Lines to return, exactly: from the line with "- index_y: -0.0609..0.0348" to the line with "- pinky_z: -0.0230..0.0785" in the entries below, both included.
━━━ RECORDS PROVIDED ━━━
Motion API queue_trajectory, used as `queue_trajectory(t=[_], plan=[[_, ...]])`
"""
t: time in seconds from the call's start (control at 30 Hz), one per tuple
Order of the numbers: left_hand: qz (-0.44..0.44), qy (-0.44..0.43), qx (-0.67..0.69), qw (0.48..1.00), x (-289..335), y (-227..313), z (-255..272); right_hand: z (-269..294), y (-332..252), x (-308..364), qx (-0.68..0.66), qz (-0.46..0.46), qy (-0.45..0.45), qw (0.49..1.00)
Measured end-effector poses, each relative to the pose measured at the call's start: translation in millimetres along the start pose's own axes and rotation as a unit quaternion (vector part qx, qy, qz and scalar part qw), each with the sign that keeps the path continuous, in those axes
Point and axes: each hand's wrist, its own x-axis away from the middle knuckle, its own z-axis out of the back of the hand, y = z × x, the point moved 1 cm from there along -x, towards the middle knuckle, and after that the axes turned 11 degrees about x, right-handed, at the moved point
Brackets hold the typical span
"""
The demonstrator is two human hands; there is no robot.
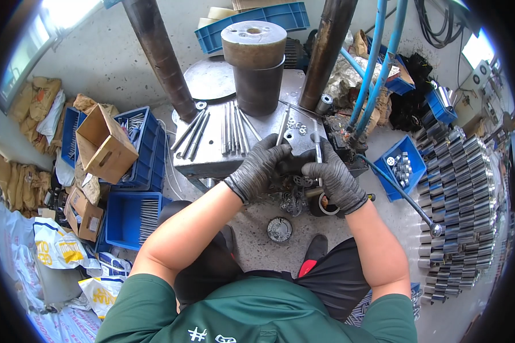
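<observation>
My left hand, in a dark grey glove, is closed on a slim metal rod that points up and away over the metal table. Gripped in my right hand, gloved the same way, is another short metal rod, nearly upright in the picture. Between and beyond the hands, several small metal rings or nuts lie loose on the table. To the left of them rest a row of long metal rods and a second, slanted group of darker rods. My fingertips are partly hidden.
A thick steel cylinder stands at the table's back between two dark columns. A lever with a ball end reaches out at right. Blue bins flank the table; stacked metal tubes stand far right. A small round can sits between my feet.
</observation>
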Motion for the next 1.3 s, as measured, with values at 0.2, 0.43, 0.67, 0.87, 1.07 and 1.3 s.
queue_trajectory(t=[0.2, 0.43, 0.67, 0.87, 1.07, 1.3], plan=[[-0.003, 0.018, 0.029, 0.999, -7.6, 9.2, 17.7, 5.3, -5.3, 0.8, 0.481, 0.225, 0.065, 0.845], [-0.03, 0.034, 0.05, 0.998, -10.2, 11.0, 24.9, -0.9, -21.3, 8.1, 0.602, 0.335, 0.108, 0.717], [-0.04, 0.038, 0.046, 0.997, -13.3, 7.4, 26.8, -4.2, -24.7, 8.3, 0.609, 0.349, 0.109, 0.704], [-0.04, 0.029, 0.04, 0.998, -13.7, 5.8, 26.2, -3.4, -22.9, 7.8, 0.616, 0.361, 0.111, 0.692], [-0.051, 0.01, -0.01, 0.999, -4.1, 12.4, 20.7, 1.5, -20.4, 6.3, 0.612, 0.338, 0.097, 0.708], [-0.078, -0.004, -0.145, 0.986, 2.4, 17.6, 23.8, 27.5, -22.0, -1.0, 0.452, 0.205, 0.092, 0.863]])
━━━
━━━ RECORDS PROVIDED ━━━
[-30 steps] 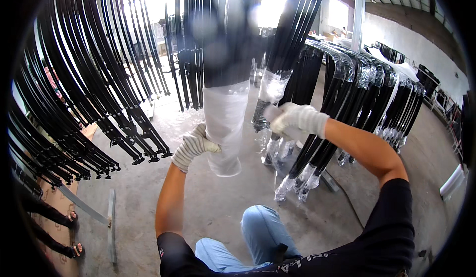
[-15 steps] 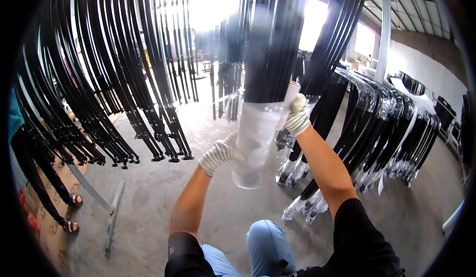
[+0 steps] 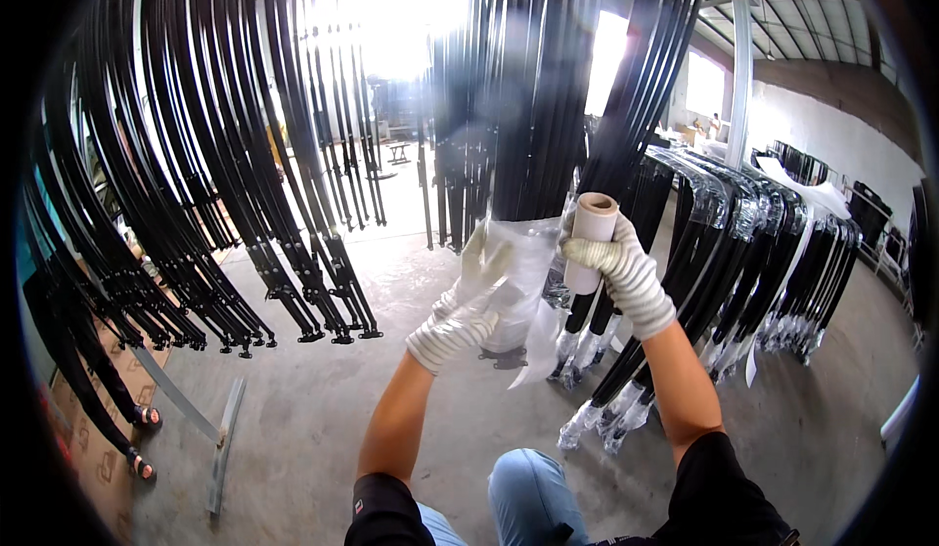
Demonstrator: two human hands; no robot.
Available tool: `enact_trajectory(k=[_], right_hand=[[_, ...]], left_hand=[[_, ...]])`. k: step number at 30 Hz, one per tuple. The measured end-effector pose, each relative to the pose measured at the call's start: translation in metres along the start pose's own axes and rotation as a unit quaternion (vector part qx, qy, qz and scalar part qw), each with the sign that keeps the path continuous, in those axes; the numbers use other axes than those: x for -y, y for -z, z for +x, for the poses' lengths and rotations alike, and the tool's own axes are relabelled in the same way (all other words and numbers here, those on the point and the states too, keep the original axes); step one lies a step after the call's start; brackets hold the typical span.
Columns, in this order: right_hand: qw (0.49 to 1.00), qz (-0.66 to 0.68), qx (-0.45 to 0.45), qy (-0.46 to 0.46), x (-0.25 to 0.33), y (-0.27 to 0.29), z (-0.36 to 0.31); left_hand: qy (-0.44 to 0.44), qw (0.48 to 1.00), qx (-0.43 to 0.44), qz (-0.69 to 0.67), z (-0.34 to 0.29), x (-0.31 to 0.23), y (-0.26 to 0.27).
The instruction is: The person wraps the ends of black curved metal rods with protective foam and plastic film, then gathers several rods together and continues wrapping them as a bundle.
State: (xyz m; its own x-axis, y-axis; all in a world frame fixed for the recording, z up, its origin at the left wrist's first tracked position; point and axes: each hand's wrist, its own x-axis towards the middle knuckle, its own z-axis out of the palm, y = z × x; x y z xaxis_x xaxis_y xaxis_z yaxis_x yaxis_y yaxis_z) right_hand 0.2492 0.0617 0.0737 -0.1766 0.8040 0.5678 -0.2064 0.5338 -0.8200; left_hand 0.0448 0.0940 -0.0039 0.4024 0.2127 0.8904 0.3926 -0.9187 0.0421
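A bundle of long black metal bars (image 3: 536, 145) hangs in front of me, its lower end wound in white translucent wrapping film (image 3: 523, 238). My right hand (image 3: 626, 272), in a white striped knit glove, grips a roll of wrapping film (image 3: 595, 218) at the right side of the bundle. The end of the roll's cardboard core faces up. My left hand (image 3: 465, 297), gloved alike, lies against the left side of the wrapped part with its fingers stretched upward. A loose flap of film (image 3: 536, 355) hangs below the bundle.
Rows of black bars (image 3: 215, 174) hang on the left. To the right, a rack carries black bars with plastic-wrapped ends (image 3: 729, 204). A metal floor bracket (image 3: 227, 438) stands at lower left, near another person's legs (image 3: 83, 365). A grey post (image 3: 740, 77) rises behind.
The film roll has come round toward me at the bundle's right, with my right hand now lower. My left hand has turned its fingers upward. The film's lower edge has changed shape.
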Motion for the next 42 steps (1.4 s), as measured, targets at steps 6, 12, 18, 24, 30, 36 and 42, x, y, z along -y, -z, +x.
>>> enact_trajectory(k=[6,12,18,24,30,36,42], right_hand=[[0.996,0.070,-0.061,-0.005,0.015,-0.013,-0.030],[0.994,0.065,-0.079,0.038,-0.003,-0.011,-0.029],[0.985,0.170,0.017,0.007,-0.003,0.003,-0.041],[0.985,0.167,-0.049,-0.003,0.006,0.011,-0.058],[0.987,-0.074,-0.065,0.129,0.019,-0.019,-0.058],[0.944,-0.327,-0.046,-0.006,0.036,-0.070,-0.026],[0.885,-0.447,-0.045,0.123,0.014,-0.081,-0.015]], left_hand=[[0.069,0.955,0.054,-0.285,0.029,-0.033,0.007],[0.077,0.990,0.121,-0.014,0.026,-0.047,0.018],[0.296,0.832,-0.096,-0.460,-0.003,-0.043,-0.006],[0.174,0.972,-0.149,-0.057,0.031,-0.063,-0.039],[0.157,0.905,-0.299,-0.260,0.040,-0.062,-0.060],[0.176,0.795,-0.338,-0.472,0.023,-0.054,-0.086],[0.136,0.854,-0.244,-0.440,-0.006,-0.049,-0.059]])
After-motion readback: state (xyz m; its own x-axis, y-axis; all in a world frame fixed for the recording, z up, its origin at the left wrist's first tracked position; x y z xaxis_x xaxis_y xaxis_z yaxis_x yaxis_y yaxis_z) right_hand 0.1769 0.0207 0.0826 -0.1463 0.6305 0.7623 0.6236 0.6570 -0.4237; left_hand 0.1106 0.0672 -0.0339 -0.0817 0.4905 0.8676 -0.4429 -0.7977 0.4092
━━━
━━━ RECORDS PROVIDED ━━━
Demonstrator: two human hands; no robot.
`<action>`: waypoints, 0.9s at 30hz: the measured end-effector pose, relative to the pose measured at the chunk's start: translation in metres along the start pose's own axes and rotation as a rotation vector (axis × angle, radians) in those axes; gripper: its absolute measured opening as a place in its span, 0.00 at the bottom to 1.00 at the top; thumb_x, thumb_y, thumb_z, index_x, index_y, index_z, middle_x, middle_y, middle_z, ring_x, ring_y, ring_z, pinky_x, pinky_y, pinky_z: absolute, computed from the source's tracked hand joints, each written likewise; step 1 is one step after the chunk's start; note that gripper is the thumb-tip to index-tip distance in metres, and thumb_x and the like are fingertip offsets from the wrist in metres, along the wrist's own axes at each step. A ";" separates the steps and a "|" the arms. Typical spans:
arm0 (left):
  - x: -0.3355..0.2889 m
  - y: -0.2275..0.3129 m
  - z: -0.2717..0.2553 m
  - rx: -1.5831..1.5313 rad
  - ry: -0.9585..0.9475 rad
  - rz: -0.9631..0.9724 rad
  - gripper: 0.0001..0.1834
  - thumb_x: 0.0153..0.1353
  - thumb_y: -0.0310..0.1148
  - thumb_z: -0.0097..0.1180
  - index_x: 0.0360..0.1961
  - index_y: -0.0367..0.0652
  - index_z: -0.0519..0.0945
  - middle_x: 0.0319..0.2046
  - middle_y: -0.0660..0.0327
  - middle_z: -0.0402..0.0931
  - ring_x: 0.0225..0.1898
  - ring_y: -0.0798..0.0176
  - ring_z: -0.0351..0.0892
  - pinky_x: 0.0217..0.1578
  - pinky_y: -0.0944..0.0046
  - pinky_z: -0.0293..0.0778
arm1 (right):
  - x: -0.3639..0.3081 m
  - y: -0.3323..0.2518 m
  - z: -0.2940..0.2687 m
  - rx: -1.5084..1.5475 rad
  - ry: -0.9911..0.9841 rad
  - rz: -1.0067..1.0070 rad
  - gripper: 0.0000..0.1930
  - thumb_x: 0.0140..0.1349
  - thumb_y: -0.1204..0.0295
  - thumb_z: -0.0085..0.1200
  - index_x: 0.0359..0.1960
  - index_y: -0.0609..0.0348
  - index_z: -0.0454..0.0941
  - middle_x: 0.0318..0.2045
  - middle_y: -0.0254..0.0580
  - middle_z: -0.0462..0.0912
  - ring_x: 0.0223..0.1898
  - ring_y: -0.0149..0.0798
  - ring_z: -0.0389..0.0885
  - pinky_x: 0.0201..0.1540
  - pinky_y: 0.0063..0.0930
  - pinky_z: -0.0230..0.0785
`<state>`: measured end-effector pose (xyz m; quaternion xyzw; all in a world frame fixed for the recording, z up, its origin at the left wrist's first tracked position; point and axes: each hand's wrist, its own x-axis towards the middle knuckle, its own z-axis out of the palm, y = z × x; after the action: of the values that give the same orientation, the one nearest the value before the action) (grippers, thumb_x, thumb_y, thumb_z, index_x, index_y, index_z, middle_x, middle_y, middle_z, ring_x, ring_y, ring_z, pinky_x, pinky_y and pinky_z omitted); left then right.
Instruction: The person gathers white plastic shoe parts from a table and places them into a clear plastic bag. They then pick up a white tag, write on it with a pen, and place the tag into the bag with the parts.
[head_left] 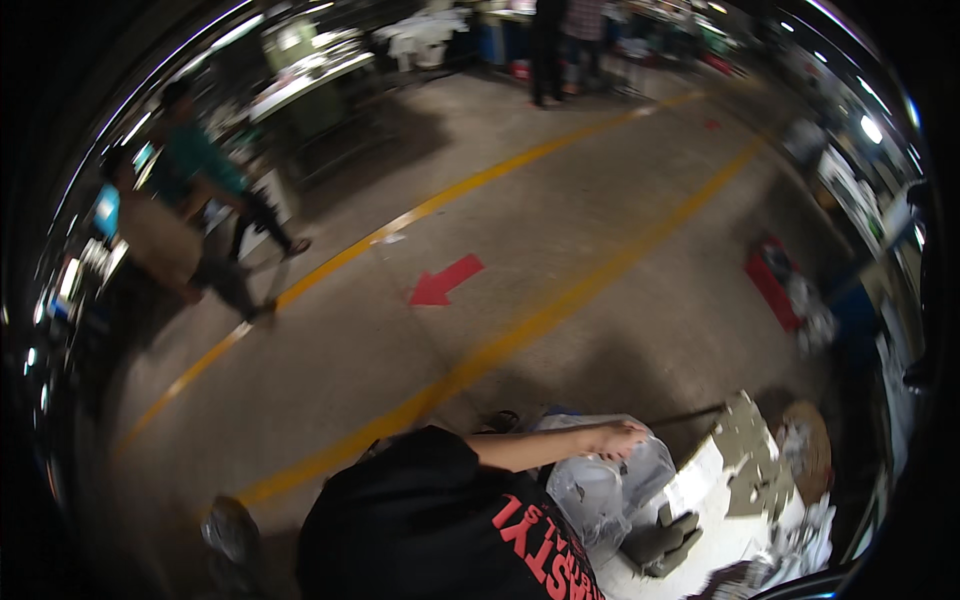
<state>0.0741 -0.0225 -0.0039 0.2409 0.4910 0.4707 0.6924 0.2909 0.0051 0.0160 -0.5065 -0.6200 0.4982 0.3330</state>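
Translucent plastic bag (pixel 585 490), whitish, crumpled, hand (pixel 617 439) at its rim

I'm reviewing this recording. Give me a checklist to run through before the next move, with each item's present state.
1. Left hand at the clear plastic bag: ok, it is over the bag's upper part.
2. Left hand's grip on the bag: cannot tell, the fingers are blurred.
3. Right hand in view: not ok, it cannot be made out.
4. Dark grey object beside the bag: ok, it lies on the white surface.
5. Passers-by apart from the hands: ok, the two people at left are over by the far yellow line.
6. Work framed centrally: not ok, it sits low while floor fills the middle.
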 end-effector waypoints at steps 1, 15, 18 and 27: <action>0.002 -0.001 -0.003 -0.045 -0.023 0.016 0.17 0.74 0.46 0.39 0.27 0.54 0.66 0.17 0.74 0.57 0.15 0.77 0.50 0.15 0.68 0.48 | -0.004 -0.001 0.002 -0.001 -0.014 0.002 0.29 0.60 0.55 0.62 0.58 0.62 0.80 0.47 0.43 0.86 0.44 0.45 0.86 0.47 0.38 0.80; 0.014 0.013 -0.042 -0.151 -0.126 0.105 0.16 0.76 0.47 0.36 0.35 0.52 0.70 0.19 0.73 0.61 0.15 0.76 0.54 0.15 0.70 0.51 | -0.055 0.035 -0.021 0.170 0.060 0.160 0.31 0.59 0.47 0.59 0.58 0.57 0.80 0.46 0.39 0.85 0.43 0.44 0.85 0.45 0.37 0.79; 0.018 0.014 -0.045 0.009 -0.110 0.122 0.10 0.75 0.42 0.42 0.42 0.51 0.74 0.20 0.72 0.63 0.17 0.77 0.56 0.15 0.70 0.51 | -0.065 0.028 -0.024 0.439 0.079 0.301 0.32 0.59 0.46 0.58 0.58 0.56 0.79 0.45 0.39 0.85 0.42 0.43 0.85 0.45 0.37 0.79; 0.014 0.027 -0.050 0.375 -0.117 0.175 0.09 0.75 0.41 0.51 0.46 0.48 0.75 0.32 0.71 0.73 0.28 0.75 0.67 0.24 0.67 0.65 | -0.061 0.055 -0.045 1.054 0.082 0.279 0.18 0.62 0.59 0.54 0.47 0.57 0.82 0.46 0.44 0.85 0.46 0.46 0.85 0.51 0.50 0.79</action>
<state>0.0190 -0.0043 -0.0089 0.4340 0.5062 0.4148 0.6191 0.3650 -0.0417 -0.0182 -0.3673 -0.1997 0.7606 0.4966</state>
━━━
ANSWER BOX »
  - index_y: -0.0609..0.0348
  - index_z: -0.0454..0.0941
  - middle_x: 0.0318..0.2045
  - middle_y: -0.0254..0.0580
  - middle_z: -0.0462..0.0912
  - ring_x: 0.0223..0.1898
  - ring_y: -0.0149..0.0798
  - ring_z: -0.0389..0.0885
  - pinky_x: 0.0201..0.1540
  - pinky_y: 0.0063..0.0930
  - pinky_z: -0.0230..0.0785

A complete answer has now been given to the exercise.